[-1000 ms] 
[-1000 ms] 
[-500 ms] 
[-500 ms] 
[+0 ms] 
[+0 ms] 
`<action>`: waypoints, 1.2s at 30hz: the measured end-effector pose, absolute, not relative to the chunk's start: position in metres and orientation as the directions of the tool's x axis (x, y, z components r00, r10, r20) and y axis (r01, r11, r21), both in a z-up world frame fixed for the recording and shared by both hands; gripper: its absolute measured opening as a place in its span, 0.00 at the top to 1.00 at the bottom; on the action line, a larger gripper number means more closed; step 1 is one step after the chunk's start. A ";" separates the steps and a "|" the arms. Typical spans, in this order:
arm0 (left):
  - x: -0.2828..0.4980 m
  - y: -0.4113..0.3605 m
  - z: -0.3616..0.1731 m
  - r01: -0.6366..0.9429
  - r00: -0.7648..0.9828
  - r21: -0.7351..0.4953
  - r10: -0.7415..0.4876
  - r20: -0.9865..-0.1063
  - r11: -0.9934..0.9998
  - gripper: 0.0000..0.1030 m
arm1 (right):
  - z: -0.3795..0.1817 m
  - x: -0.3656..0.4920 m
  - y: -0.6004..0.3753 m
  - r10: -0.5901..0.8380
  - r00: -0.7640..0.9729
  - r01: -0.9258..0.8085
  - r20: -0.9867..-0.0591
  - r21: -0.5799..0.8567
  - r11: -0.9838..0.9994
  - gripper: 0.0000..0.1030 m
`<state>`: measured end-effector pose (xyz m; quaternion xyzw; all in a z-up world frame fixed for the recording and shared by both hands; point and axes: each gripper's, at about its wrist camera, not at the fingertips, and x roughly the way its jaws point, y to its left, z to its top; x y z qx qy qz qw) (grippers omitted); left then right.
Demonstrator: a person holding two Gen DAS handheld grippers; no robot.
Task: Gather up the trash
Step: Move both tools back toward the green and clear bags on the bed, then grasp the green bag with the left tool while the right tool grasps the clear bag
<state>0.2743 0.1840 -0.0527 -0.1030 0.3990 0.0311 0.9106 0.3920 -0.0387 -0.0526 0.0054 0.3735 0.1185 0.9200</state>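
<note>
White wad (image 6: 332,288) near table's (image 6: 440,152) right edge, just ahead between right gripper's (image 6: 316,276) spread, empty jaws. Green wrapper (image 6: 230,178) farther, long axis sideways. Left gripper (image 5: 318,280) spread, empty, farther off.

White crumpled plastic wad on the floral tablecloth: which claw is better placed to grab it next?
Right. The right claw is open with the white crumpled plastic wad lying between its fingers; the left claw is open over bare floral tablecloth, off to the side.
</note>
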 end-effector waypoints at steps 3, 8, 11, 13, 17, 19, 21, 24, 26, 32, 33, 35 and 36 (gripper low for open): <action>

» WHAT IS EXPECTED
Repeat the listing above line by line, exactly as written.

» SOLUTION TO THIS EXERCISE
[-1000 ms] 
[-1000 ms] 
[-500 ms] 
[-500 ms] 
[+0 ms] 
[+0 ms] 
`<action>`: waypoints, 1.2s at 30hz: the measured end-effector pose, absolute, not relative to the chunk's start: position in metres and orientation as the directions of the tool's x axis (x, y, z components r00, r10, r20) and y axis (r01, r11, r21), both in a z-up world frame fixed for the recording and shared by both hands; gripper: its absolute measured opening as a place in its span, 0.00 at the top to 1.00 at the bottom; on the action line, a larger gripper number means more closed; step 1 is one step after the chunk's start. A ";" separates the steps and a "|" the arms. Typical spans, in this order:
arm0 (left):
  - x: -0.2828..0.4980 m
  - y: -0.4113..0.3605 m
  - z: -0.3616..0.1731 m
  - r01: -0.6366..0.9429
  - r00: -0.7648..0.9828
  - r21: -0.7351..0.4953
  - r10: -0.7415..0.4876
  - r20: -0.9865..-0.1063
  - r11: -0.9934..0.9998
  - gripper: 0.0000..0.1030 m
arm1 (right):
  - z: -0.3795..0.1817 m
  - x: -0.3656..0.4920 m
  - y: -0.6004..0.3753 m
  - r10: -0.5901..0.8380
  - r00: -0.7640..0.9729
  - r01: -0.9258..0.8085
  - r20: -0.9867..-0.0591
  - r21: -0.5799..0.8567
  - r11: -0.9838..0.9994
  - gripper: 0.0000..0.1030 m
`<state>`: measured end-effector pose (xyz m; quaternion xyzw; all in a z-up world frame fixed for the recording and shared by both hands; point and axes: each gripper's, at about its wrist camera, not at the fingertips, and x roughly the way its jaws point, y to its left, z to its top; x y z qx qy qz qw) (grippers omitted); left then right.
Demonstrator: a person holding two Gen DAS handheld grippers; no robot.
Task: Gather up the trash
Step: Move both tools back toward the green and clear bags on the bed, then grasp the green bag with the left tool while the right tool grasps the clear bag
<state>0.2743 0.1840 -0.0527 -0.1030 0.3990 0.0311 0.9106 0.3920 -0.0387 -0.0526 0.0054 0.3735 0.1185 0.9200</state>
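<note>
White wad (image 6: 332,288) near table's (image 6: 440,152) right edge, just ahead between right gripper's (image 6: 316,276) spread, empty jaws. Green wrapper (image 6: 230,178) farther, long axis sideways. Left gripper (image 5: 318,280) spread, empty, farther off.

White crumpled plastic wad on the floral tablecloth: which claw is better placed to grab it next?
Right. The right claw is open with the white crumpled plastic wad lying between its fingers; the left claw is open over bare floral tablecloth, off to the side.
</note>
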 end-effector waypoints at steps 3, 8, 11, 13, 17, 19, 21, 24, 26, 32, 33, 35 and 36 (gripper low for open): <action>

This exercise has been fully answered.